Depuis la réalisation de l’essai RAPAMI, nous suivons une cohorte plus de 100 patients myosite à inclusions traités par rapamycine, et nous étudierons si la rapamycine protège de l’infection et/ou du développement de forme sévère de la maladie due au COVID19.

Enfin, de nouveaux projets émergent et se dessinent sur l’impact multidimensionnel de la COVID19 chez les patients atteints de maladies neuromusculaires (soins, diagnostic, caractérisation et évolution, qualité de vie et psychologie). Ces études sont en cours de rédaction et allient l’expertise des médecins neurologues du service de Neuromyologie (Dr Evangelista, Pr Fontaine, Dr Querin), des chercheurs du Centre de recherche (Dr Furling), du laboratoire de physiologie neuromusculaire (Dr Hogrel, Dr Bachasson) et du laboratoire RMN des Dr Marty et Dr Reyngould.
Nous les accompagnerons avec le Dr Querin pour porter ces projets essentiels pour comprendre, se préparer et faire face à de nouvelles épidémies notamment dans la prise en charge (soins et recherche) des patients atteints de maladies neuromusculaires.

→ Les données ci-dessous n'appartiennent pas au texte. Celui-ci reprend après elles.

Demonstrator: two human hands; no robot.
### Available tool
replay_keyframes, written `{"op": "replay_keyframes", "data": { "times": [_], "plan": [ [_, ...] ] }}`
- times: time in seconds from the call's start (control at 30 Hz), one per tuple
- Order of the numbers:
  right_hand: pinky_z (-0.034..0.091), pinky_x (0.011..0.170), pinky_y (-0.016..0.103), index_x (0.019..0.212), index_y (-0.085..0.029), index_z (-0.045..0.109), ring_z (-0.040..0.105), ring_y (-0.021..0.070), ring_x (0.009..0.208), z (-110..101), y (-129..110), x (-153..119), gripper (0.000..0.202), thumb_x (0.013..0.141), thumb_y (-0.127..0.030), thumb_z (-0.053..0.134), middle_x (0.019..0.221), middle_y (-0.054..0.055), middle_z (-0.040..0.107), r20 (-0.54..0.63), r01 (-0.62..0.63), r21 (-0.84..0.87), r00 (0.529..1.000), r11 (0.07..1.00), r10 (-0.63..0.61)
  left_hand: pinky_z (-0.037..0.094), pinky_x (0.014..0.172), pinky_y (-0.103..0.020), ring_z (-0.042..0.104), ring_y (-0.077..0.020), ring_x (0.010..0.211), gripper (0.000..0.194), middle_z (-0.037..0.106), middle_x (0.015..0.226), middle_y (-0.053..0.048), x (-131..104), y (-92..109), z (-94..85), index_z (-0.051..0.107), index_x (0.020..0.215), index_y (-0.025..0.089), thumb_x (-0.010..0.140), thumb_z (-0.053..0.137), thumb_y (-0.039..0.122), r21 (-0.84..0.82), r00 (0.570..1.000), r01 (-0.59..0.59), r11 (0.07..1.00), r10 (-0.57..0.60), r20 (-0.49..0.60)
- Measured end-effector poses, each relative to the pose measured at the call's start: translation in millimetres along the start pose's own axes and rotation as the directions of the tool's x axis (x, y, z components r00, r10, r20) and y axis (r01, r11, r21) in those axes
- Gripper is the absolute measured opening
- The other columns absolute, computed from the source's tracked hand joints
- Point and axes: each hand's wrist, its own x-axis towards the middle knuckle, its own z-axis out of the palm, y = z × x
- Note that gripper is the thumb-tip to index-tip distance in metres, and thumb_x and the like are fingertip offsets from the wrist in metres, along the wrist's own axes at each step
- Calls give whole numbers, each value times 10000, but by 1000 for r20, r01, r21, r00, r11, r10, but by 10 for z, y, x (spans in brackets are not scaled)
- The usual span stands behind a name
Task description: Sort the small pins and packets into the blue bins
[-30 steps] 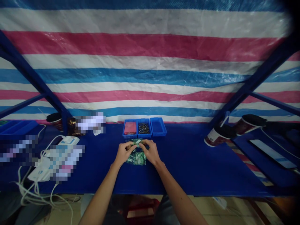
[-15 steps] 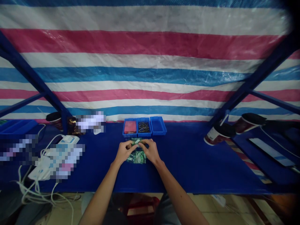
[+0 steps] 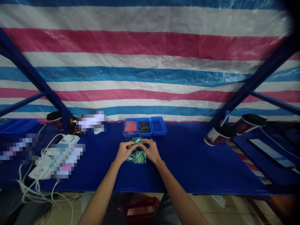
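R hand [image 3: 152,152] pinches grn item [image 3: 137,141]; cup lbl [image 3: 213,135] illegible.

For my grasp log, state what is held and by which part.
A small green item, pinched at its opposite sides by the left grip and right grip; what it is cannot be told.

The light is dim, the striped sheet [image 3: 150,67] glints, right corners darken.
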Motion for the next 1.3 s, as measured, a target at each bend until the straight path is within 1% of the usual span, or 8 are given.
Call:
{"op": "replay_keyframes", "data": {
  "times": [0.17, 0.27, 0.4, 0.5, 0.6, 0.77, 1.07, 1.3],
  "plan": [
    [431, 844, 321, 835, -209, 735, 655, 179, 720, 11, -15, 3, 143, 869, -339, 688, 798, 13, 745, 44, -14, 22, 999, 1000, 13, 293, 515, -219, 396, -86, 460, 393, 473, 458, 44, 2, 14, -8, 651, 631, 126, 874, 639, 434, -2, 1000, -6, 1000, 6, 5],
    [450, 776, 291, 843, -200, 732, 647, 172, 708, 27, -10, -1, 148, 857, -344, 700, 781, 12, 734, 85, -16, 41, 996, 999, 13, 303, 516, -221, 408, -93, 459, 373, 480, 456, 43, 5, 21, -15, 677, 690, 124, 892, 615, 431, 5, 1000, -6, 1000, 6, -9],
    [449, 651, 248, 959, -192, 730, 629, 160, 683, 48, 26, -5, 220, 849, -381, 706, 797, 11, 727, 134, -37, 97, 991, 995, 24, 282, 508, -226, 386, -89, 455, 453, 448, 444, 40, 8, 28, -15, 594, 553, 134, 887, 617, 438, 26, 999, -31, 999, 32, -37],
    [435, 612, 240, 912, -188, 740, 599, 148, 634, 56, 44, -3, 216, 863, -393, 690, 732, -1, 703, 151, -38, 79, 988, 996, 26, 277, 501, -227, 374, -86, 450, 449, 437, 440, 42, 7, 11, -4, 606, 552, 134, 877, 630, 442, 20, 999, -23, 1000, 24, -46],
    [449, 648, 252, 829, -193, 747, 604, 155, 655, 47, 32, 3, 181, 867, -361, 691, 719, 6, 695, 98, -6, 48, 995, 999, 1, 298, 505, -225, 393, -89, 449, 361, 462, 456, 48, 7, -6, 3, 699, 696, 124, 858, 657, 444, -12, 999, -6, 1000, 6, -53],
    [496, 786, 285, 970, -236, 772, 654, 203, 927, 4, -18, 9, 155, 872, -221, 653, 987, 55, 727, -23, 82, 139, 997, 987, -80, 320, 516, -211, 409, -86, 461, 389, 472, 508, 75, 10, 4, 5, 725, 1062, 155, 796, 732, 439, -90, 998, 35, 995, -39, -47],
    [526, 820, 321, 944, -238, 791, 677, 209, 948, -23, -25, 10, 239, 863, -159, 580, 1029, 69, 728, -138, 101, 206, 988, 973, -73, 286, 502, -200, 369, -78, 460, 557, 476, 501, 89, 20, -19, 4, 683, 1139, 139, 699, 808, 457, -171, 998, 57, 984, -60, -10],
    [542, 800, 318, 948, -257, 796, 686, 211, 950, -29, -30, 4, 232, 890, -190, 582, 1060, 61, 729, -139, 89, 215, 988, 973, -60, 348, 556, -223, 484, -118, 478, 459, 532, 502, 50, -5, 94, -27, 628, 1143, 136, 921, 524, 524, -217, 999, 30, 976, -36, -21]
  ]
}}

Quel message aimeriez-vous passer ?
Cette crise nous a vraiment permis de repenser nos façons de travailler et de dépasser nos limites. C’est prenant mais en même temps très excitant et riche en expériences. Une très belle aventure humaine et professionnelle qui nous réunit tous autour de l’envie d’apprendre toujours plus au service de la science.

Merci aux volontaires : Smail Ait Mohand, Céline Anquetil, Azzedine Arrassi, Anne Bertrand, Anne Bigot, Bruno Cadot, Dina Ferhat, Sarah Léonard-Louis, Xavière Lornage, Kubéraka Mariampillai, Marion Masingue, Isabelle Nelson, France Pietri-Rouxel, Christian Pinset, Giorgia Querin, Dario Saracino, Tanya Stojkovic, Nadjib Taouagh, Capucine Trollet.